Michaelis-Menten Kinetics

• Vmax represents the theoretical maximal rate of the reaction.
• Vmax is obtained when the enzyme is saturated with the substrate.
• The Michaelis constant (Km) measures the substrate concentration at which the reaction rate is half of Vmax.
• A small Km value indicates a high substrate affinity for the enzyme.
• On a Vo vs [S] plot, Vmax represents the maximum rate of the reaction.

Enzyme Types

• Allosteric enzymes display cooperative substrate binding, which is evident as a sigmoidal reaction velocity curve.
• Allosteric enzymes have multiple binding sites, including an active site for substrate binding and an allosteric site for inhibitor or activator binding.
• Allosteric enzymes do not obey Michaelis-Menten kinetics.

Sequential Reactions

• Sequential ordered reactions are characterized by the formation of a ternary ES complex consisting of the enzyme and both substrates.
• In sequential ordered reactions, all substrates must bind to the enzyme before any product is released.

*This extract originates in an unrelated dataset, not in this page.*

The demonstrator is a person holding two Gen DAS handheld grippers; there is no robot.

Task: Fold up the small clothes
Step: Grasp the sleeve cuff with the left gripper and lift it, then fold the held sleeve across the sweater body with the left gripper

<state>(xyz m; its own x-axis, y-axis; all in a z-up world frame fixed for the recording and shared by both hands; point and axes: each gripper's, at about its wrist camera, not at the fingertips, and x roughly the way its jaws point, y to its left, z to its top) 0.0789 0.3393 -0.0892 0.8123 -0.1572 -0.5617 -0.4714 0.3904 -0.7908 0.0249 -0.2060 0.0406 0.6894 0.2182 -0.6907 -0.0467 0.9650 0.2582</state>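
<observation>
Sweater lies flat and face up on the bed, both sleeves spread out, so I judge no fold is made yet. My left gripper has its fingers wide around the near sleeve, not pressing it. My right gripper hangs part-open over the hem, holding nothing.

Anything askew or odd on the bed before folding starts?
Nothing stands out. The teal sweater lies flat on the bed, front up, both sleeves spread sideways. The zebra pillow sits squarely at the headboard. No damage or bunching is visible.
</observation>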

Double-Displacement (Ping-Pong) Reactions

• Double-displacement (ping-pong) reactions involve the formation of a substituted enzyme intermediate and a temporarily modified enzyme.
• In double-displacement reactions, one or more products are released before all substrates bind to the enzyme.

Multi-Substrate Reactions

• Sequential random reactions are characterized by a random order of substrate addition and product release.
• The formation of a ternary ES complex is characteristic of sequential ordered reactions.

Lineweaver-Burke Equation

• The Lineweaver-Burke Equation is an algebraically rearranged form of the Michaelis-Menten equation.
• The Lineweaver-Burke Equation is a 'double reciprocal' plot that is useful for quantitation and can be used to determine Km and Vmax graphically.

Saturation Kinetics Experiments

• The fastest rate of reaction occurs when the enzyme is saturated with the substrate.